La transparencia es una palabra inexistente. Las autoridades directamente hacen caso omiso a la ley. Facturas falsas, obras fantasmas, pagos irregulares, obras que caen a pedazos caracterizan a la mayoría de los intendentes. Tan internalizado tienen el secretismo que cuando se les exige rendición de cuentas se sienten ofendidos.
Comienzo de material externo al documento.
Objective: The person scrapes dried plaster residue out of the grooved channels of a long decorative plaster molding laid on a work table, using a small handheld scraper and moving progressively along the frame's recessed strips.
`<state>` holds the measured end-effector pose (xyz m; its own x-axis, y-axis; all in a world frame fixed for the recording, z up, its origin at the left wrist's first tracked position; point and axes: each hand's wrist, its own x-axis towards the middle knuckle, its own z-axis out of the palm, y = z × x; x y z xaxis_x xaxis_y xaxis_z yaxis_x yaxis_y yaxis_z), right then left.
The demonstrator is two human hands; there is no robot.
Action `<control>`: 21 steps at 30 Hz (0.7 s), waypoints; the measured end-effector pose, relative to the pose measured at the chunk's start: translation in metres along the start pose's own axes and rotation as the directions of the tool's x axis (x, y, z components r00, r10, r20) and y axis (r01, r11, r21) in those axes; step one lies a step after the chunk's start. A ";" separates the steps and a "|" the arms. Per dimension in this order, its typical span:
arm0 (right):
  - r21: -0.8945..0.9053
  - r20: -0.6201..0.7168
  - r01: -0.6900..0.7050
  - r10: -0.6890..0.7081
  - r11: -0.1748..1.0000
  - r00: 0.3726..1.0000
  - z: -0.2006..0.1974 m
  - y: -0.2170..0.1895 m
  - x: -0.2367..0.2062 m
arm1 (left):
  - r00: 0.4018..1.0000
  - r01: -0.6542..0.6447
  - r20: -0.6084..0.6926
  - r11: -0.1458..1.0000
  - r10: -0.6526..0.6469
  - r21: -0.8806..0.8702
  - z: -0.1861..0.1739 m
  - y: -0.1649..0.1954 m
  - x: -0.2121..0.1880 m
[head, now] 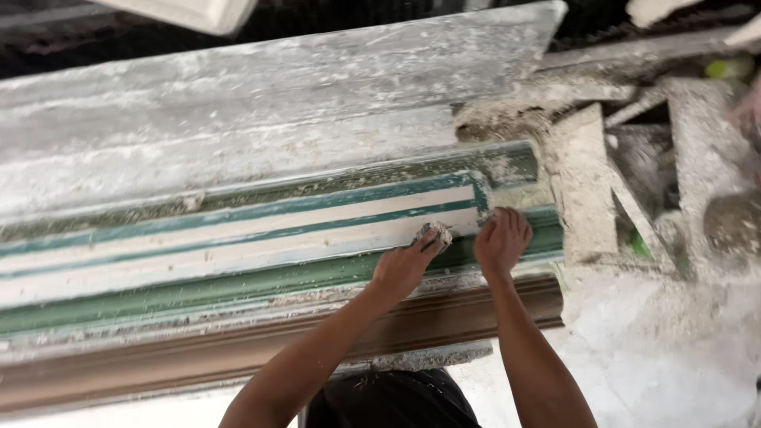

Y cuando finalmente muestran las cuentas, lo consideran como un favor y no como obligación.

Otra grave problemática que conspira contra la eficacia es la superpoblación de funcionarios municipales, una trampa letal para la gestión, ya que engulle alrededor del 70% de los ingresos municipales.

El narcotráfico es otro grave problema porque las concejalías e intendencias son la puerta de entrada a las grandes ligas de la política. Es el trampolín para integrar el Congreso y desde allí mover los hilos para influenciar en el Ministerio Público y el Poder Judicial. Estos días violentos revelan el esquema de sicariato y resolución de disputas políticas (y negocios) a balazos: varios candidatos a intendentes y concejales fueron asesinados en zonas fronterizas vinculadas a las drogas. Y este no es un problema judicial, sino de la supervivencia de la democracia misma.

El debate municipal se centra en los baches, la inseguridad, el caos del tránsito o la recolección de la basura. Son problemas reales, tangibles, que exigen soluciones inmediatas, pero como puede verse, la cuestión es mucho más profunda. Porque en cada municipio –según la decisión de sus ciudadanos– la política puede depurarse castigando a los corruptos, eligiendo a los más decentes; o corromperse definitivamente, votando por el narcopolítico, al ladrón de Fonacide, al prebendario irredimible.

Detrás de cada elección local se define el modelo de país.